Exercise objective - Only lines holding "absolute" are wanted; copy each of them from the records below.

Exercise input -
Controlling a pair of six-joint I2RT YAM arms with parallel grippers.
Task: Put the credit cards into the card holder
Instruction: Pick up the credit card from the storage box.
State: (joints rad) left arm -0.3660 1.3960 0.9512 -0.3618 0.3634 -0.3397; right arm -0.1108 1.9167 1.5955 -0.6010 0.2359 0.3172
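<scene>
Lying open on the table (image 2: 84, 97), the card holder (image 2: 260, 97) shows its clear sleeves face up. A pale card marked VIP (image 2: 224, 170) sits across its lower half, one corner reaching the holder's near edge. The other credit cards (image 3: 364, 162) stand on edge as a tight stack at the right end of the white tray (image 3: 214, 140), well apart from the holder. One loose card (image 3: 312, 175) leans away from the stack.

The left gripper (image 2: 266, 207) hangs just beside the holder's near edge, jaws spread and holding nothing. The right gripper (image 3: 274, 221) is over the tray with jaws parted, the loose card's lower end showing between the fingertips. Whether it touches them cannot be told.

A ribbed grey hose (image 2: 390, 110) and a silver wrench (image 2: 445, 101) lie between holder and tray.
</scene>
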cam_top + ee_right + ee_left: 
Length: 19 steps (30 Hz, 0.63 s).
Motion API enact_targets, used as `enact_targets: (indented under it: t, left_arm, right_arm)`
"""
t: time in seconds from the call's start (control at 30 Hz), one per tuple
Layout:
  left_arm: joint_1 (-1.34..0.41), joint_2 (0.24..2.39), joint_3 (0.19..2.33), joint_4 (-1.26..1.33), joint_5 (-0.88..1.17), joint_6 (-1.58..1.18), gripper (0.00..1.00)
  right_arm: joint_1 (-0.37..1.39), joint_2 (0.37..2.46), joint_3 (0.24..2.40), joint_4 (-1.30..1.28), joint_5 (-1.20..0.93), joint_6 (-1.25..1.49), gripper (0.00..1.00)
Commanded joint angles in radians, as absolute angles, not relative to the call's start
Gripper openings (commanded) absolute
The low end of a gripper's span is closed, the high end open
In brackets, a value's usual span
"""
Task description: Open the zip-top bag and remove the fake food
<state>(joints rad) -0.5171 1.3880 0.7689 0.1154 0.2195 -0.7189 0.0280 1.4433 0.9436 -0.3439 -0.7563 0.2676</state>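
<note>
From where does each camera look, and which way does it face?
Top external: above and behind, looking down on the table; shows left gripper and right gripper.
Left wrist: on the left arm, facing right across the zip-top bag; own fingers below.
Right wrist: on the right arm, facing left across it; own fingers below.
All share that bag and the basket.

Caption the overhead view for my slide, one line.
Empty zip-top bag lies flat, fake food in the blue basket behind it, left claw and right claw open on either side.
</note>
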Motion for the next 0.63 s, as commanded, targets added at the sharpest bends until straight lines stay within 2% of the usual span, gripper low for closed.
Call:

Answer section -
Commanded joint angles in radians, as absolute angles, not relative to the call's start
Gripper openings (commanded) absolute

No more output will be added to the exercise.